# Exercise description
Copy out the lines of the records below, and only those lines, from the one with "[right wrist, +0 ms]" through the one with "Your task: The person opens", exactly as they appear.

───── Data to use ─────

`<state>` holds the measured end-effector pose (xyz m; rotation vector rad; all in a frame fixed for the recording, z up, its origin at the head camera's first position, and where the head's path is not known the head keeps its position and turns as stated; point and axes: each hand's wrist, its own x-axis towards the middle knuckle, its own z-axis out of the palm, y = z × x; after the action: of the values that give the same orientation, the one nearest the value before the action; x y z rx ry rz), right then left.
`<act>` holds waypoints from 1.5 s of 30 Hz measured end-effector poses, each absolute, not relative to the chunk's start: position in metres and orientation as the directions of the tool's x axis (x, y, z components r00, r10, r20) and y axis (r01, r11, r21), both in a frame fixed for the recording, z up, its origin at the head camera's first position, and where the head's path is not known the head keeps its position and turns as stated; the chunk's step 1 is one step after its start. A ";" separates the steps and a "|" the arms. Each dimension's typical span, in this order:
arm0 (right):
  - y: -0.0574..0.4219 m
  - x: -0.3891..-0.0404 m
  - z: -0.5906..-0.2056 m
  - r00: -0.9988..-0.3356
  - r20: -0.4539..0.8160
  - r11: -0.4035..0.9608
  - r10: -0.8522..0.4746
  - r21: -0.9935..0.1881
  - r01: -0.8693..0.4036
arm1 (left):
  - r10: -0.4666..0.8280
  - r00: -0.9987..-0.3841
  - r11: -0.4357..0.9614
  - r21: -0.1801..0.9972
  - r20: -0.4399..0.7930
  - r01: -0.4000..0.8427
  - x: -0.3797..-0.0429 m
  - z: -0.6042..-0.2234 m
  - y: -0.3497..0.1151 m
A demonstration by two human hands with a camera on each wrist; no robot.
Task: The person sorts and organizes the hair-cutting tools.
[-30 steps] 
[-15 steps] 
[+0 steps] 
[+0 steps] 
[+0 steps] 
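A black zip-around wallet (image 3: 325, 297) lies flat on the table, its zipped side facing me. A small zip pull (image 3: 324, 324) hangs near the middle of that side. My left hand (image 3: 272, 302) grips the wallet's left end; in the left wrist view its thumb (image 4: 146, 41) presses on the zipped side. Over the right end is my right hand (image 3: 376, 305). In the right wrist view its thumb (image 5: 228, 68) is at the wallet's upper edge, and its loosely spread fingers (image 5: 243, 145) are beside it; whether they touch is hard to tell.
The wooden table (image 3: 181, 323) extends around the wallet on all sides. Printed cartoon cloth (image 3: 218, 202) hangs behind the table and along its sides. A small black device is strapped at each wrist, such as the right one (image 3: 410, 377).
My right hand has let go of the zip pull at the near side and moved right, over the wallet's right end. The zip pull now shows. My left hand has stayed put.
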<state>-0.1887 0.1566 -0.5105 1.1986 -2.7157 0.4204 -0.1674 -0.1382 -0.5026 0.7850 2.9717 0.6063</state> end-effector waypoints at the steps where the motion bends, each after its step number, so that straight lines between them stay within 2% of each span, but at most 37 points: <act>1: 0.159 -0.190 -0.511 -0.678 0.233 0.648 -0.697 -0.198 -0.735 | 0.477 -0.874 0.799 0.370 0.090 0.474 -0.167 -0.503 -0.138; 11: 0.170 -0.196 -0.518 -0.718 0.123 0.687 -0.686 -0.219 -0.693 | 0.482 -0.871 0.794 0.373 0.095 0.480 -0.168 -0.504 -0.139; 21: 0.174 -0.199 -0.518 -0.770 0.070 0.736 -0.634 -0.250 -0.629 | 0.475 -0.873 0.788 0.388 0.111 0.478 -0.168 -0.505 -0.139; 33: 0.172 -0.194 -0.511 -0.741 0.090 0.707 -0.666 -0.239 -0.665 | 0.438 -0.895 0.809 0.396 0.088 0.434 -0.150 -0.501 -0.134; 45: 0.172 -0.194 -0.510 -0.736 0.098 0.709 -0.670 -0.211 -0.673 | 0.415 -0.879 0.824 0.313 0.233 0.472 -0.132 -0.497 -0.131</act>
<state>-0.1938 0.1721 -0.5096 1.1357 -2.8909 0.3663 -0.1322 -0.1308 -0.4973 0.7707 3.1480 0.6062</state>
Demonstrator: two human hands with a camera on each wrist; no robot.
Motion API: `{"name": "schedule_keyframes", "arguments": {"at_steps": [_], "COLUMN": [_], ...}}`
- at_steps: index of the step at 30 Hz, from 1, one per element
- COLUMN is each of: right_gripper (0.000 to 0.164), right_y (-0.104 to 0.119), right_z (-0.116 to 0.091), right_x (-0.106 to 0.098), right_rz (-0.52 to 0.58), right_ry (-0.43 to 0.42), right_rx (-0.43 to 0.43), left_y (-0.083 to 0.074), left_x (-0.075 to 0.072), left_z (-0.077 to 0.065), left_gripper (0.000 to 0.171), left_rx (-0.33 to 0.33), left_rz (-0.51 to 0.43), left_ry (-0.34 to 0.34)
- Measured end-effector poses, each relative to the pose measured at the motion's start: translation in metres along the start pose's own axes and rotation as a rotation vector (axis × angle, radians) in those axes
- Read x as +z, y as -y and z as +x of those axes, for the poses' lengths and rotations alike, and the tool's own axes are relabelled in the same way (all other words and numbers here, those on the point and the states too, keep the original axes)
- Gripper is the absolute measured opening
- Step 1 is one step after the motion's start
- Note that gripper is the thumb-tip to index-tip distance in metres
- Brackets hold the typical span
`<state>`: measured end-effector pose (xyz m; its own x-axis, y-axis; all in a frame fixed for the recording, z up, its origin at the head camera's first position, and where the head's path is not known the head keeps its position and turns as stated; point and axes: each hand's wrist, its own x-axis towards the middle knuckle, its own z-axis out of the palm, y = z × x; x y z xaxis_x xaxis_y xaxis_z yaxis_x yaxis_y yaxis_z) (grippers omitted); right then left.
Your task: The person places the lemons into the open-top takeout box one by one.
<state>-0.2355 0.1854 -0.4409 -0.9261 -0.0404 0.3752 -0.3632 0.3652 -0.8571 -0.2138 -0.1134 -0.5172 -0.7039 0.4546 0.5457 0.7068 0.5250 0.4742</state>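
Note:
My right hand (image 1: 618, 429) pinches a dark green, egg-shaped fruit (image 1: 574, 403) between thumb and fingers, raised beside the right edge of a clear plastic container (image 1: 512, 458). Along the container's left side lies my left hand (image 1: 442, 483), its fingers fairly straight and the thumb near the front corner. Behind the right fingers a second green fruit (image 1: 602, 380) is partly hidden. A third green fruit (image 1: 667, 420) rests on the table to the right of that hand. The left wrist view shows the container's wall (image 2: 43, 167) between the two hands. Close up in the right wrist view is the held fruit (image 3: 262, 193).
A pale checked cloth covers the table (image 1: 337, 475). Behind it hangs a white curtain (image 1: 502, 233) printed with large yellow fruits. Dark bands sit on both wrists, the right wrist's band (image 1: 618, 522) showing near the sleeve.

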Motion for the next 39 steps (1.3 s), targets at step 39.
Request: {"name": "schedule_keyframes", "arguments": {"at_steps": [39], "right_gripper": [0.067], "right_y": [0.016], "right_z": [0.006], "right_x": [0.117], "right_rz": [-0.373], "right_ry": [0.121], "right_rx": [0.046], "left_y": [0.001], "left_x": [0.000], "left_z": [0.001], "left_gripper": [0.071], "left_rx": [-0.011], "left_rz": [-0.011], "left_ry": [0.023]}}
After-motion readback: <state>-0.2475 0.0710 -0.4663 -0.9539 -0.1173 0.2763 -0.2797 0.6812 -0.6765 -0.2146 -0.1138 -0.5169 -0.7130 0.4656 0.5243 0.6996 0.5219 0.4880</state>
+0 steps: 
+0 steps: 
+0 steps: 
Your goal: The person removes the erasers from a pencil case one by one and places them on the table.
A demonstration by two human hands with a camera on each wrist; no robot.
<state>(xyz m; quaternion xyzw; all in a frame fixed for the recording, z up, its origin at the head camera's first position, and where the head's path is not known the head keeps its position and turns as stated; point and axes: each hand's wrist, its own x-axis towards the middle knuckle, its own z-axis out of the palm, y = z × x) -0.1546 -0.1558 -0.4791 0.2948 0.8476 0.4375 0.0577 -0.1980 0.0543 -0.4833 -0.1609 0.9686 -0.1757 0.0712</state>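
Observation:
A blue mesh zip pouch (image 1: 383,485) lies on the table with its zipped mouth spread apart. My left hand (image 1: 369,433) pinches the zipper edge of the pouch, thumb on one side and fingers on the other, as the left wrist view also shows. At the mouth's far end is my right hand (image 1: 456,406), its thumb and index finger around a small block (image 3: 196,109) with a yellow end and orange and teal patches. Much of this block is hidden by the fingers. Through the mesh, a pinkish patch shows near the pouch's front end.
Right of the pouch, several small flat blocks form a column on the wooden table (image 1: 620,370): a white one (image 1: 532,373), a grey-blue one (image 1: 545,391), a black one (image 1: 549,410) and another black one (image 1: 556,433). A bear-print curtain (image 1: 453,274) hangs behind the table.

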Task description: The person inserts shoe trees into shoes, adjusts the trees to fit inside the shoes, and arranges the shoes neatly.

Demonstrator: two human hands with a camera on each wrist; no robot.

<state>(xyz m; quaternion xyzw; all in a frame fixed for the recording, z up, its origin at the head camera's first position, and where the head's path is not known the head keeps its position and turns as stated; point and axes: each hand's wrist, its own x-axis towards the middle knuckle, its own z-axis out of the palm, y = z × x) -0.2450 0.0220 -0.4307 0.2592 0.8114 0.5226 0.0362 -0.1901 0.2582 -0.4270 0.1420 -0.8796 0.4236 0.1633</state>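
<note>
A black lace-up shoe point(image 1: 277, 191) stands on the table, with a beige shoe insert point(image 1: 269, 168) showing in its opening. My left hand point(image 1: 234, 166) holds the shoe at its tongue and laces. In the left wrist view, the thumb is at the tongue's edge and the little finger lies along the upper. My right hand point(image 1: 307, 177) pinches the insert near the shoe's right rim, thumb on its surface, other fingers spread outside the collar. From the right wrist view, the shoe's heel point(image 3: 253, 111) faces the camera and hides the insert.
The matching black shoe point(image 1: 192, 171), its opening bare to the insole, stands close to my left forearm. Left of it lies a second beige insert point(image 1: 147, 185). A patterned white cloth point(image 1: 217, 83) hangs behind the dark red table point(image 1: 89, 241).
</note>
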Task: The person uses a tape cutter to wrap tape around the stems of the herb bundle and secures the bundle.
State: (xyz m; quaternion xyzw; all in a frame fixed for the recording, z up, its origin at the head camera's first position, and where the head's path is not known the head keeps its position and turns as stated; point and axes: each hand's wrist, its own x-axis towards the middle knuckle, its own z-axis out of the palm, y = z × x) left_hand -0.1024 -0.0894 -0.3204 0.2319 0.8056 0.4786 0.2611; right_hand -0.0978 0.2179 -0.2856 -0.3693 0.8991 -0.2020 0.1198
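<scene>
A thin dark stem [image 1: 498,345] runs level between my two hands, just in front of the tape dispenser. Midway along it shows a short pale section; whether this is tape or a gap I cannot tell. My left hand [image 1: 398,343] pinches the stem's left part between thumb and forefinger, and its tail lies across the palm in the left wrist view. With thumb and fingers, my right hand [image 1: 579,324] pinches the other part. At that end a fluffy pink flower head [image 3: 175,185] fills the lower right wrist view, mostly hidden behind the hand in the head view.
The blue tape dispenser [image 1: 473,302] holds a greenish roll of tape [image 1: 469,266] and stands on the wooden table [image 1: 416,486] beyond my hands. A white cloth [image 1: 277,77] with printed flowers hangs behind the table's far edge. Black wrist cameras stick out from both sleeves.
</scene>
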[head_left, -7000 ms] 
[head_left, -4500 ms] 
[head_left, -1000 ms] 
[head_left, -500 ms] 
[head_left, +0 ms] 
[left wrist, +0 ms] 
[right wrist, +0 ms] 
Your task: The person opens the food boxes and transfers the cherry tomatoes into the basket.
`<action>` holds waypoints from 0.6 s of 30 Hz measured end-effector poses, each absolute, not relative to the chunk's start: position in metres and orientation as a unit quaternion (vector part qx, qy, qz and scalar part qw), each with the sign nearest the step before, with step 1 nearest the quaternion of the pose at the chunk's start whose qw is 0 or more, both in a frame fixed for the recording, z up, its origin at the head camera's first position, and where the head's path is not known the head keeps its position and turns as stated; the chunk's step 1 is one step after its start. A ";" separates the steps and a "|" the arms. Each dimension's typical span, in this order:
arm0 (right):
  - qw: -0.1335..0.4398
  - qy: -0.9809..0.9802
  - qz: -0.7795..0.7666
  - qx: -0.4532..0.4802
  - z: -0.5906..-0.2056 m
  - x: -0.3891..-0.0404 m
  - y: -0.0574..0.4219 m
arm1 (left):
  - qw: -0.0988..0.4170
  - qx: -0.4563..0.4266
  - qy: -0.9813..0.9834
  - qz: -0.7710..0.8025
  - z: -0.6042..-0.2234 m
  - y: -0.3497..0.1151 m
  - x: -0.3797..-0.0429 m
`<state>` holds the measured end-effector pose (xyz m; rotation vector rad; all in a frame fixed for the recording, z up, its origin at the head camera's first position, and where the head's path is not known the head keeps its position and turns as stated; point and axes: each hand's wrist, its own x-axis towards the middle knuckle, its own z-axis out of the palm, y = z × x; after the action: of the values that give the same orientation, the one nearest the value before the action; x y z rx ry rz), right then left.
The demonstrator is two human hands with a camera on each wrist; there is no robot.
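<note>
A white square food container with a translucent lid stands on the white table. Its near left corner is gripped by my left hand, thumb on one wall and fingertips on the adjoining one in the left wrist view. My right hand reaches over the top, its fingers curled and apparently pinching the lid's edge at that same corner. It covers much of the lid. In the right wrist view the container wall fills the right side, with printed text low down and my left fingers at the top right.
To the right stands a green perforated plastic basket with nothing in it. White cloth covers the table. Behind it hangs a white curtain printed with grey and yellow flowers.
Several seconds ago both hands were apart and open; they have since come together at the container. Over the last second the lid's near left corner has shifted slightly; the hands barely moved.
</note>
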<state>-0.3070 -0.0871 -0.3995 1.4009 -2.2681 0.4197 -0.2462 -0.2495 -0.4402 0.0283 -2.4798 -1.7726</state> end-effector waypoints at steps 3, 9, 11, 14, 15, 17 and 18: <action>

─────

# Reply to the task
[right wrist, +0 ms] 
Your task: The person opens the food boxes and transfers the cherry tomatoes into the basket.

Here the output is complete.